The script by Kenneth Niemand is fun and well told, with a cast of mostly unknown characters laid out clearly, allowing the reader to both understand and relate to these characters almost instantly. But the star of this show is, in this writer’s humble opinion, one of the two or three best artists working on 2000 AD today, P.J. Holden. Holden’s Judges are always vein-popping balls of anger and intolerance, but manage to fall just short of being truly monsterous. Holden’s art, perhaps more than any other current “Dredd” artist accepts the fact that Dredd is a fascist and anything good that comes from him is usually accidental.

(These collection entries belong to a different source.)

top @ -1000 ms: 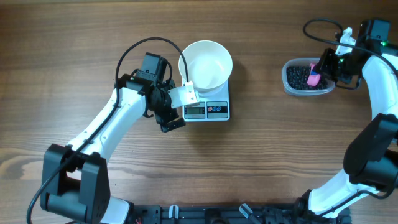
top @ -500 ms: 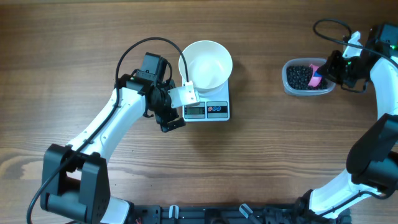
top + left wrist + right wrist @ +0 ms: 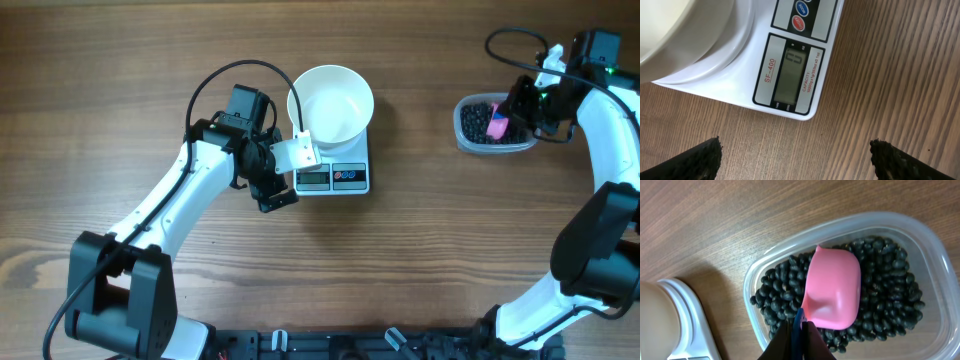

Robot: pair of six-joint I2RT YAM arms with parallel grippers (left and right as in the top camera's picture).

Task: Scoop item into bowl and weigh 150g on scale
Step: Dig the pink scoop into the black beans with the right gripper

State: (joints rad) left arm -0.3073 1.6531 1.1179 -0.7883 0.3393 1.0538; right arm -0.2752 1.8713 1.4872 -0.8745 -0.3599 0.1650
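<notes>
The bowl (image 3: pixel 332 102) sits squarely on the scale (image 3: pixel 335 178), just above the middle of the overhead frame, and it is white and bare inside. Nothing has been weighed out yet. We judge it is placed there so that every scoopful registers as it lands.

The item (image 3: pixel 880 310), a loose heap of small black pellets, lies in a clear plastic tub (image 3: pixel 463 138) at the upper right of the overhead frame, well apart from the scale across bare table (image 3: pixel 420 250).

The right gripper (image 3: pixel 797 335) is clamped on the thin handle of a pink scoop (image 3: pixel 835 295), with its jaws pinched together around it. The scoop is down among the pellets with its rounded back towards the wrist camera, so we cannot tell whether it has taken any up. The low angle suits digging into the heap, so we take this as the loading step.

The left gripper (image 3: pixel 288 175) hovers just left of the scale, jaws spread wide and holding nothing. Its wrist camera looks straight down on the display (image 3: pixel 790 75), which seems the reason for parking it there. From that spot the reading can be watched while the other arm pours.

The next move calls for a level carry across the gap, or pellets will roll off onto the table.
</notes>
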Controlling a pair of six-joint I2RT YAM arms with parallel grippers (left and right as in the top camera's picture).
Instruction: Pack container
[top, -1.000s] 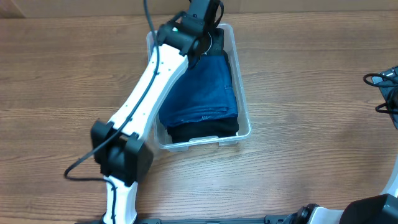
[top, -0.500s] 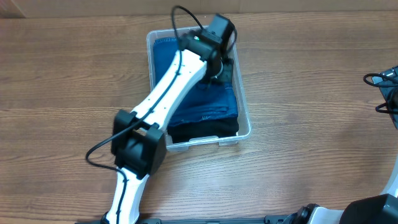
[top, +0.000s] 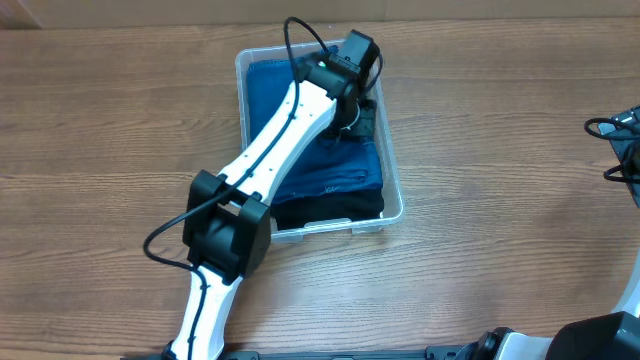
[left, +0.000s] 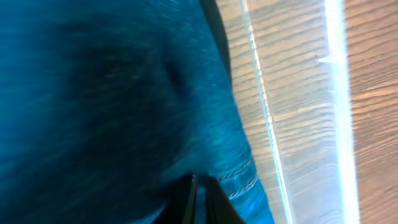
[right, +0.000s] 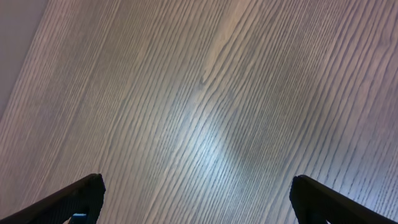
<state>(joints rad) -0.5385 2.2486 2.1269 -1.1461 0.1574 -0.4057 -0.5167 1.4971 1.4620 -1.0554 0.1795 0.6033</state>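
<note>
Overhead: the container (top: 330, 231) is sitting mid-table (top: 500, 150), long side running away from us. It is holding a folded blue cloth (top: 340, 160) on top, with a black cloth (top: 330, 207) showing at the near end. The left arm (top: 270, 150) is reaching diagonally across it, and the left gripper (top: 357, 112) is pressing down into the cloth near the far right wall. We are judging the packing as nearly done. The right gripper is not showing in this view.

Left wrist: we are looking straight into blue cloth (left: 93, 93), with the clear container wall (left: 267, 124) just beside it. The fingers (left: 214, 199) are standing almost together, only a sliver between them. We cannot tell whether a fold is pinched there.

- Risk: if fabric is catching between the tips, lifting could drag the cloth up and undo the fold.
- Risk: the gripper is working close to the wall, so a sideways move could shove the container across the table.

Right wrist: the right gripper (right: 196, 182) is hanging over bare table (right: 205, 93), fingers spread wide and holding nothing.

- Risk: nothing is steadying the container, so any tug from the left arm could shift it or tip its light rim.
</note>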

Holden’s style, always incredibly expressive, mixes this story’s bleak tone with some old-fashioned slapstick and endless optimism. The script is fun on its own, but Holden’s art brings it to a place that allows a horrible dale of robots stealing a baby to become a lot of fun. Every page has a moment that elicits a huge smile, and when the story wraps up in a positive way, a big sigh is collectively released. What a fantastic start to this oversized issue, and a great way to close out this year of Judge Dredd stories.

Strontium Dog: Once Upon a Time in Der Vest
Credits: Rob Williams (script) Laurence Campbell (art) Dulan Teague (colours) Jim Cambell(letters)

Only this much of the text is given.